Find the line containing "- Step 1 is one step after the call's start" in the listing below. Repeat it exactly, along with each following line up to and including the one containing "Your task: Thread".

[Given information Boundary: Start]

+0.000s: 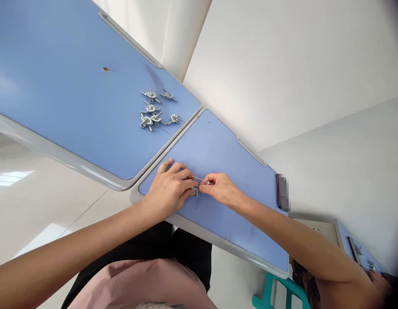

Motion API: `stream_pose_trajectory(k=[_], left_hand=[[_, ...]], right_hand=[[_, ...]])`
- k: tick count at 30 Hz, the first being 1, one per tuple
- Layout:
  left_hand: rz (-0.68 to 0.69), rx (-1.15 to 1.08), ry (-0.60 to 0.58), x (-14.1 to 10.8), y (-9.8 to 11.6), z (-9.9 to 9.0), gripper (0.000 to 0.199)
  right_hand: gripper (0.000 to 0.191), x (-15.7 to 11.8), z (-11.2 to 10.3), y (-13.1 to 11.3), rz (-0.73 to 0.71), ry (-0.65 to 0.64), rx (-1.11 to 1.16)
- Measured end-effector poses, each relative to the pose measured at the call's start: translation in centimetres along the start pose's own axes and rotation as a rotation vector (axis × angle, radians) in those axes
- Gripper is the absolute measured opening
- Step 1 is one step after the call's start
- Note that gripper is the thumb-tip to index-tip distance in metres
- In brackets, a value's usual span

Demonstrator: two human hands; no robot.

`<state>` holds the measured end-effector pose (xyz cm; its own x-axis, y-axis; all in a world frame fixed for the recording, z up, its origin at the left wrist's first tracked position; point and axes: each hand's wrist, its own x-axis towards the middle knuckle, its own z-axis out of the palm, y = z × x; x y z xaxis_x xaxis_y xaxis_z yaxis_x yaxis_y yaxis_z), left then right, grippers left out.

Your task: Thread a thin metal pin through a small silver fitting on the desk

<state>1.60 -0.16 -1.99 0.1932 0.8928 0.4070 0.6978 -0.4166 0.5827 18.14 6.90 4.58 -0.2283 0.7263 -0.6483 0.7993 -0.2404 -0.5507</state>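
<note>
On the near blue table, my left hand [172, 186] rests with its fingers bent and its thumb and index finger pinched on a small silver metal fitting [194, 189]. My right hand [223, 188] comes in from the right, its thumb and fingers closed round a thin metal rod [199, 178]. The rod points left, just above the fitting, and its right end is hidden in my fingers. Both hands' fingertips nearly touch. On the far blue table lie several similar silver fittings with short pins [150, 109] in a loose group.
A grey rim [163, 156] and a seam part the two blue tables. A blurred dark object [283, 192] lies at the near table's right edge. A teal stool [281, 292] stands below. At the far right, another person's hand [377, 281] is near more metal parts.
</note>
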Motion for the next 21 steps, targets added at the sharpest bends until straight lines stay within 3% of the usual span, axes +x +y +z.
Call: stream_pose_trajectory(k=[5,8,10,15,21], left_hand=[[-0.011,-0.012,-0.003,-0.1,-0.1,0.0,0.016],[-0.003,-0.012,-0.002,-0.1,-0.2,0.1,0.016],[-0.002,-0.005,0.001,-0.2,-0.2,0.1,0.016],[0.004,0.005,-0.007,-0.2,-0.3,0.2,0.013],[0.004,0.013,-0.007,-0.2,-0.2,0.1,0.012]], right_hand=[[0.02,-0.7,-0.8,-0.5,-0.02,-0.038,0.11],[0.023,-2.0,-2.1,-0.2,-0.066,0.003,0.129],[0.025,-3.3,-2.7,0.6,-0.133,0.054,0.032],[0.033,-5.8,-2.1,4.0,-0.484,0.198,-0.393],[0.02,-5.7,-0.7,5.2,-0.594,0.289,-0.712]])
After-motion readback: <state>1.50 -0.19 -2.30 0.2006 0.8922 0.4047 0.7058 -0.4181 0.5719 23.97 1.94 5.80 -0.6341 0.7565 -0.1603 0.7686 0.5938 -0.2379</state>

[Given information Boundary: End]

Solution for this problem
- Step 1 is one step after the call's start
- Note that gripper is the thumb-tip to index-tip distance in metres
- In brackets, a value's usual span

Demonstrator: two human hands; no robot.

`<state>` holds the measured end-effector pose (xyz cm; its own x-axis, y-axis; all in a world frame fixed for the recording, z up, its origin at the left wrist's first tracked position; point and axes: each hand's wrist, its own x-axis towards the middle knuckle, its own z-axis out of the palm, y = z × x; x y z xaxis_x xaxis_y xaxis_z yaxis_x yaxis_y yaxis_z), left then right, grippers left out.

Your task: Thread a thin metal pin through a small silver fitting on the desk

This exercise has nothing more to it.